» **PROMPT**: Output only the lines below that start at the line containing "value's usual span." and end at the line containing "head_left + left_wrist", with both ends kept.

» **DATA SHOWN**:
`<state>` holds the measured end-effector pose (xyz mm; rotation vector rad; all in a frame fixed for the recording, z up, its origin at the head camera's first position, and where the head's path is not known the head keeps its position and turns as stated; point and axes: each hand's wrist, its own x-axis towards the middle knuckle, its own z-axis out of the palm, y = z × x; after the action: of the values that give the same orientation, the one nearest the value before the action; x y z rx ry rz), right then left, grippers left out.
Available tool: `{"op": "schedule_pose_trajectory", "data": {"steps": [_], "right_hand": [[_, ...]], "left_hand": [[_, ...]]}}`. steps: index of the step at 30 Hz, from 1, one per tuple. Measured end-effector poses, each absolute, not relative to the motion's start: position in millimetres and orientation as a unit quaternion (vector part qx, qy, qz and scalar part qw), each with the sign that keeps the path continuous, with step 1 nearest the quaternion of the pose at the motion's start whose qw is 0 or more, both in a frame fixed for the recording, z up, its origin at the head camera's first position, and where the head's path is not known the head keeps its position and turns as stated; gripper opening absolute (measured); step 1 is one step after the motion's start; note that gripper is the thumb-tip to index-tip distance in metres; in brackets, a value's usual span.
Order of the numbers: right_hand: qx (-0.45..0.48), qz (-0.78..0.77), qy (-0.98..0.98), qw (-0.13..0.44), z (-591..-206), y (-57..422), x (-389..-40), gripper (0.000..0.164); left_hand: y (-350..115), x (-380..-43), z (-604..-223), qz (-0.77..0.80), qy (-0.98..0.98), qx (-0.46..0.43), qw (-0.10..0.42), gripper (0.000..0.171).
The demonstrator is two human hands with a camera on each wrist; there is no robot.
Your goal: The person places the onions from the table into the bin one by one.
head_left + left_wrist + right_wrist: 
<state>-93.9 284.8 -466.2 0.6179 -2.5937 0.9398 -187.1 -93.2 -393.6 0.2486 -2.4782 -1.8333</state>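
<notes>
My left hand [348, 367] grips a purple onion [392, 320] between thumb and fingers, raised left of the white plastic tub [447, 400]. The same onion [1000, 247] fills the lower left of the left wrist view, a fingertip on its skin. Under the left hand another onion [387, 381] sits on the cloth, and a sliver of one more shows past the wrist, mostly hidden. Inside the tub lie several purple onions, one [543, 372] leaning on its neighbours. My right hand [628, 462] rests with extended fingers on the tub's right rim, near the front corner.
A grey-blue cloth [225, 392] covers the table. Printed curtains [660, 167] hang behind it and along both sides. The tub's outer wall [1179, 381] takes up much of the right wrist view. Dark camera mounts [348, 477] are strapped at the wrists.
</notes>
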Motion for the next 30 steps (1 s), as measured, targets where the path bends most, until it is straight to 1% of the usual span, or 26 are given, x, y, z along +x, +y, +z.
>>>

» **SOLUTION**:
Available tool: `{"op": "schedule_pose_trajectory", "data": {"steps": [_], "right_hand": [[_, ...]], "left_hand": [[_, ...]]}}`. steps: index of the step at 30 Hz, from 1, one per tuple. Measured end-effector poses, each absolute, not relative to the motion's start: position in millimetres and orientation as a unit quaternion (vector part qx, qy, qz and scalar part qw), each with the sign that keeps the path continuous, with step 1 nearest the quaternion of the pose at the motion's start whose qw is 0 or more, both in a frame fixed for the recording, z up, its origin at the head camera's first position, and where the head's path is not known the head keeps its position and turns as stated; gripper opening absolute (measured); step 1 is one step after the motion's start; note that gripper is the thumb-tip to index-tip distance in metres; in brackets, a value's usual span.
Order of the numbers: right_hand: qx (-0.45..0.48), qz (-0.78..0.77), qy (-0.98..0.98), qw (-0.13..0.44), z (-591..-206), y (-57..422), x (-389..-40), gripper (0.000..0.164); left_hand: y (-350..115), x (-380..-43), z (-604..-223), qz (-0.77..0.80), qy (-0.98..0.98), qx (-0.46..0.43), qw (-0.10..0.42), gripper (0.000..0.171).
The demonstrator is two human hands with a camera on each wrist; there is no robot.
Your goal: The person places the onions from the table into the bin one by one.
head_left + left_wrist + right_wrist: 

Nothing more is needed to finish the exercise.